◆ Given information:
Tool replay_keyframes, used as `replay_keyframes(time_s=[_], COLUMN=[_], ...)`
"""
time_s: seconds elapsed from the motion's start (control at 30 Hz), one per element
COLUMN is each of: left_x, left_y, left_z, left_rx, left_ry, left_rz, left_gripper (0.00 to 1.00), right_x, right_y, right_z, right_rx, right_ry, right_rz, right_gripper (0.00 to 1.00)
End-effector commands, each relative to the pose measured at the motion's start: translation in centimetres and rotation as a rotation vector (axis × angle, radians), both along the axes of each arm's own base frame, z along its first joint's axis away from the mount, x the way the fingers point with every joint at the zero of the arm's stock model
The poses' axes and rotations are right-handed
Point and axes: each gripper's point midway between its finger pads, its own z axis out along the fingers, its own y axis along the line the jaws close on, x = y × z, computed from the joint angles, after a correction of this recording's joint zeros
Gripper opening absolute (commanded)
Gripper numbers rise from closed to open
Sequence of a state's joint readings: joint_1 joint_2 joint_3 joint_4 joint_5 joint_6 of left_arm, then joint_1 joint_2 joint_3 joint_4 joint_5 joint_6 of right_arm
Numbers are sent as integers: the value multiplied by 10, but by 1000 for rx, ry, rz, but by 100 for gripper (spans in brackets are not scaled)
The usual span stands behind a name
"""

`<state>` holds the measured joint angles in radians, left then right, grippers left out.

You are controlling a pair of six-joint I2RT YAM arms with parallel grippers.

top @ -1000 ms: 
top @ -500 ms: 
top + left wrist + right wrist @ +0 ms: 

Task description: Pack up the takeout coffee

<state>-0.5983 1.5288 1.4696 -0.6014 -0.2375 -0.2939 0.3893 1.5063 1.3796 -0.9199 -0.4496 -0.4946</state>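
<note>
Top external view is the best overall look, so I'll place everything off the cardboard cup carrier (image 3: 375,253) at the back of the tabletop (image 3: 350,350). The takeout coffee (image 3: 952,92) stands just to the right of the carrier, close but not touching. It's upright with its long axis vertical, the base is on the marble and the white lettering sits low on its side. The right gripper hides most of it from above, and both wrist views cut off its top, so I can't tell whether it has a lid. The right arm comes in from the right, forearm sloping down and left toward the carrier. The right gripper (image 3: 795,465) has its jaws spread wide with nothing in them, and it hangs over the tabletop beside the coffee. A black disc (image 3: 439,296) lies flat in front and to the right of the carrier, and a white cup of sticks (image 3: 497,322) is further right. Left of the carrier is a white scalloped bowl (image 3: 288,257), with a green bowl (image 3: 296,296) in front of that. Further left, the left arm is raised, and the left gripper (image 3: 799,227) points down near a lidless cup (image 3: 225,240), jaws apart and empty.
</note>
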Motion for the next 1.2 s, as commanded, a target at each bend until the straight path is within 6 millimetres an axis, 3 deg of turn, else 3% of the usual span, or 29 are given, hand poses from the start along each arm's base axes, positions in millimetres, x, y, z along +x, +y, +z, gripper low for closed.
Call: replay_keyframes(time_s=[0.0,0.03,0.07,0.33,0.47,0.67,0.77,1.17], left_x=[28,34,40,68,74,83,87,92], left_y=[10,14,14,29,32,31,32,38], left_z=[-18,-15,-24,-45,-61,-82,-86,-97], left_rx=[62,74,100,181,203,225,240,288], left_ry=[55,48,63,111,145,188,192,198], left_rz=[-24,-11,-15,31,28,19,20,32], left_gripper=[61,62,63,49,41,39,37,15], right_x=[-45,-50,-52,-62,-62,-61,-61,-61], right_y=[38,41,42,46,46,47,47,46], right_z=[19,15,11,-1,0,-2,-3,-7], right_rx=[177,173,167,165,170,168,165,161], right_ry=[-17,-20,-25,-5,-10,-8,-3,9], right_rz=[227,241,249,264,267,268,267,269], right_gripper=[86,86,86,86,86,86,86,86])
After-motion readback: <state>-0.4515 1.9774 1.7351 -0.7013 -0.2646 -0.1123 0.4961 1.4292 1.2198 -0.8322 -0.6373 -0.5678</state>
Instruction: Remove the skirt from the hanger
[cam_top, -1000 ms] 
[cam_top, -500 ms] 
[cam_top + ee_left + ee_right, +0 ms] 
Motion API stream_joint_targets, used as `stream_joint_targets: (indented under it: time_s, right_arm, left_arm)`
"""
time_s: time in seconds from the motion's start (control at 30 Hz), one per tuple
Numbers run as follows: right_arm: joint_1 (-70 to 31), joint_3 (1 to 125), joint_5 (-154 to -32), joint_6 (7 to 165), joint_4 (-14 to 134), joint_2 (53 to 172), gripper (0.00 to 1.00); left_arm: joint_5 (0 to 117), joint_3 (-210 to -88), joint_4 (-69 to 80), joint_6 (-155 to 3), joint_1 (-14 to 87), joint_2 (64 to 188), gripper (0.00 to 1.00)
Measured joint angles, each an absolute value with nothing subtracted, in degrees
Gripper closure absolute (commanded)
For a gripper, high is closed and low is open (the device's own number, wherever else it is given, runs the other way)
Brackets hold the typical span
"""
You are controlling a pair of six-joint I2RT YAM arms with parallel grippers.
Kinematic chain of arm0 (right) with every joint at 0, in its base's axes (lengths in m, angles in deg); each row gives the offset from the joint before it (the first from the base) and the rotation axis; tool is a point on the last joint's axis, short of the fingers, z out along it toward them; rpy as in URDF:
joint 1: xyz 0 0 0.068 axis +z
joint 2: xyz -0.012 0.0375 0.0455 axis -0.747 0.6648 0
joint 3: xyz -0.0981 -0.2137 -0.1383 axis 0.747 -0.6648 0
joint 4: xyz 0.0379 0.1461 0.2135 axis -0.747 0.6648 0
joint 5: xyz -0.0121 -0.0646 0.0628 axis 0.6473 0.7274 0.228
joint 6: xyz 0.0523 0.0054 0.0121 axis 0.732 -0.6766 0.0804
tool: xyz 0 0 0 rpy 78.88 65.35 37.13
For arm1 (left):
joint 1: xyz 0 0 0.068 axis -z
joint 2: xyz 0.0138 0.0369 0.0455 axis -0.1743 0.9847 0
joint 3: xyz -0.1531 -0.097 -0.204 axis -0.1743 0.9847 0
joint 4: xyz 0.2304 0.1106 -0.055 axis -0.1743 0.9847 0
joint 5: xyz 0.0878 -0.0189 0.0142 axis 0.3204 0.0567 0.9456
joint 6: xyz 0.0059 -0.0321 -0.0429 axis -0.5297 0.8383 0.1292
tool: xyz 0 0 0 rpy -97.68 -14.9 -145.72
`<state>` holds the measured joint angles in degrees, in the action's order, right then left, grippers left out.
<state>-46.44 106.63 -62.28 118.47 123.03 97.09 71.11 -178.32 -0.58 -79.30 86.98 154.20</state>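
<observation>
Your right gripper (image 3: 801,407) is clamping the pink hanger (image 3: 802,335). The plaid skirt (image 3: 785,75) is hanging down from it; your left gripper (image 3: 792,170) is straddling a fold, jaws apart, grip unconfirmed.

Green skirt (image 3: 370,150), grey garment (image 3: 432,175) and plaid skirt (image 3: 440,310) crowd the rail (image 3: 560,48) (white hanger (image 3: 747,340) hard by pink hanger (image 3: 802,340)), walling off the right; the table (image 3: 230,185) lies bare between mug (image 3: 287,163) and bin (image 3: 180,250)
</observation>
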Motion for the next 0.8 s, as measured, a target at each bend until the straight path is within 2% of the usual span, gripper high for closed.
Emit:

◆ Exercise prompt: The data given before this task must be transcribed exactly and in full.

◆ Written response:
Tool replay_keyframes, used as `replay_keyframes(time_s=[_], COLUMN=[_], ...)`
"""
time_s: seconds elapsed from the motion's start (control at 30 Hz), one per element
COLUMN is each of: left_x, left_y, left_z, left_rx, left_ry, left_rz, left_gripper (0.00 to 1.00), right_x, right_y, right_z, right_rx, right_ry, right_rz, right_gripper (0.00 to 1.00)
End-effector commands, each relative to the pose measured at the motion's start: translation in centimetres and rotation as a rotation vector (axis × angle, radians), both along the axes of each arm's own base frame, z along its first joint's axis away from the mount, x the way the fingers point with every joint at the zero of the arm's stock model
The poses' axes and rotations are right-handed
Point and axes: each gripper's point midway between its finger pads, its own z axis out along the fingers, its own y axis along the line the jaws close on, x = y × z, computed from the joint angles, after a correction of this recording's joint zeros
Gripper opening absolute (commanded)
Gripper numbers rise from closed to open
Sequence of a state's joint readings: joint_1 joint_2 joint_3 joint_4 joint_5 joint_6 of left_arm, then joint_1 joint_2 joint_3 joint_4 joint_5 joint_6 of right_arm
Numbers are sent as integers: the value multiplied by 10, but by 1000 for rx, ry, rz, but by 100 for gripper (spans in brackets are not scaled)
The usual span stands behind a name
"""

`<state>` holds the measured joint angles in radians, left then right, grippers left out.

You are controlling a pair of six-joint I2RT YAM arms with parallel grippers.

top @ -1000 ms: 
top @ -500 ms: 
top + left wrist + right wrist @ +0 ms: 

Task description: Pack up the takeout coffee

<state>-0.5983 1.5288 1.4696 -0.6014 -0.2375 -0.2939 0.3893 1.5063 1.3796 -0.9199 -0.4496 -0.4946</state>
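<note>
Top external view is the best overall look, so I'll place everything off the cardboard cup carrier (image 3: 375,253) at the back of the tabletop (image 3: 350,350). The takeout coffee (image 3: 952,92) stands just to the right of the carrier, close but not touching. It's upright with its long axis vertical, the base is on the marble and the white lettering sits low on its side. The right gripper hides most of it from above, and both wrist views cut off its top, so I can't tell whether it has a lid. The right arm comes in from the right, forearm sloping down and left toward the carrier. The right gripper (image 3: 795,465) has its jaws spread wide with nothing in them, and it hangs over the tabletop beside the coffee. A black disc (image 3: 439,296) lies flat in front and to the right of the carrier, and a white cup of sticks (image 3: 497,322) is further right. Left of the carrier is a white scalloped bowl (image 3: 288,257), with a green bowl (image 3: 296,296) in front of that. Further left, the left arm is raised, and the left gripper (image 3: 799,227) points down near a lidless cup (image 3: 225,240), jaws apart and empty.
</note>
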Motion for the next 1.2 s, as commanded, a target at each bend until the straight path is within 6 millimetres an axis, 3 deg of turn, else 3% of the usual span, or 29 are given, hand poses from the start along each arm's base axes, positions in millimetres, x, y, z along +x, +y, +z, gripper low for closed.
Call: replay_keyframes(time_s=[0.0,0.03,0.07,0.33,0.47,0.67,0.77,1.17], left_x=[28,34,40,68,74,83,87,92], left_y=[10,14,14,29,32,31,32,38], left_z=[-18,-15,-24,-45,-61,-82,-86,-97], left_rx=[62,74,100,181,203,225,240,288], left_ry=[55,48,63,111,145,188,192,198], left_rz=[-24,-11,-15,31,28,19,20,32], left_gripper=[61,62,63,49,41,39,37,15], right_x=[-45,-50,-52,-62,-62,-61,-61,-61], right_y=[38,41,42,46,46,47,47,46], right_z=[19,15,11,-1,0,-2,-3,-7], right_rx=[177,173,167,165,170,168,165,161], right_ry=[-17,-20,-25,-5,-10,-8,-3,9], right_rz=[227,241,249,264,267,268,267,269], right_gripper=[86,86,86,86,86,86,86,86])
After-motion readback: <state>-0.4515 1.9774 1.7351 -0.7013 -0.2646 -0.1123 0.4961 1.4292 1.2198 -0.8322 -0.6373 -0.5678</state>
Instruction: Remove the skirt from the hanger
[cam_top, -1000 ms] 
[cam_top, -500 ms] 
[cam_top + ee_left + ee_right, +0 ms] 
Motion API stream_joint_targets, used as `stream_joint_targets: (indented under it: time_s, right_arm, left_arm)`
"""
time_s: time in seconds from the motion's start (control at 30 Hz), one per tuple
Numbers run as follows: right_arm: joint_1 (-70 to 31), joint_3 (1 to 125), joint_5 (-154 to -32), joint_6 (7 to 165), joint_4 (-14 to 134), joint_2 (53 to 172), gripper (0.00 to 1.00); left_arm: joint_5 (0 to 117), joint_3 (-210 to -88), joint_4 (-69 to 80), joint_6 (-155 to 3), joint_1 (-14 to 87), joint_2 (64 to 188), gripper (0.00 to 1.00)
Measured joint angles, each an absolute value with nothing subtracted, in degrees
Gripper closure absolute (commanded)
For a gripper, high is closed and low is open (the device's own number, wherever else it is given, runs the other way)
Brackets hold the typical span
"""
You are controlling a pair of six-joint I2RT YAM arms with parallel grippers.
Kinematic chain of arm0 (right) with every joint at 0, in its base's axes (lengths in m, angles in deg); each row gives the offset from the joint before it (the first from the base) and the rotation axis; tool is a point on the last joint's axis, short of the fingers, z out along it toward them; rpy as in URDF:
joint 1: xyz 0 0 0.068 axis +z
joint 2: xyz -0.012 0.0375 0.0455 axis -0.747 0.6648 0
joint 3: xyz -0.0981 -0.2137 -0.1383 axis 0.747 -0.6648 0
joint 4: xyz 0.0379 0.1461 0.2135 axis -0.747 0.6648 0
joint 5: xyz -0.0121 -0.0646 0.0628 axis 0.6473 0.7274 0.228
joint 6: xyz 0.0523 0.0054 0.0121 axis 0.732 -0.6766 0.0804
tool: xyz 0 0 0 rpy 78.88 65.35 37.13
For arm1 (left):
joint 1: xyz 0 0 0.068 axis -z
joint 2: xyz 0.0138 0.0369 0.0455 axis -0.1743 0.9847 0
joint 3: xyz -0.1531 -0.097 -0.204 axis -0.1743 0.9847 0
joint 4: xyz 0.2304 0.1106 -0.055 axis -0.1743 0.9847 0
joint 5: xyz 0.0878 -0.0189 0.0142 axis 0.3204 0.0567 0.9456
joint 6: xyz 0.0059 -0.0321 -0.0429 axis -0.5297 0.8383 0.1292
tool: xyz 0 0 0 rpy -97.68 -14.9 -145.72
`<state>` holds the measured joint angles in degrees, in the action's order, right then left, grippers left out.
<state>-46.44 106.63 -62.28 118.47 123.03 97.09 71.11 -178.32 -0.58 -79.30 86.98 154.20</state>
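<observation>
Your right gripper (image 3: 801,407) is clamping the pink hanger (image 3: 802,335). The plaid skirt (image 3: 785,75) is hanging down from it; your left gripper (image 3: 792,170) is straddling a fold, jaws apart, grip unconfirmed.

Green skirt (image 3: 370,150), grey garment (image 3: 432,175) and plaid skirt (image 3: 440,310) crowd the rail (image 3: 560,48) (white hanger (image 3: 747,340) hard by pink hanger (image 3: 802,340)), walling off the right; the table (image 3: 230,185) lies bare between mug (image 3: 287,163) and bin (image 3: 180,250)
</observation>
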Motion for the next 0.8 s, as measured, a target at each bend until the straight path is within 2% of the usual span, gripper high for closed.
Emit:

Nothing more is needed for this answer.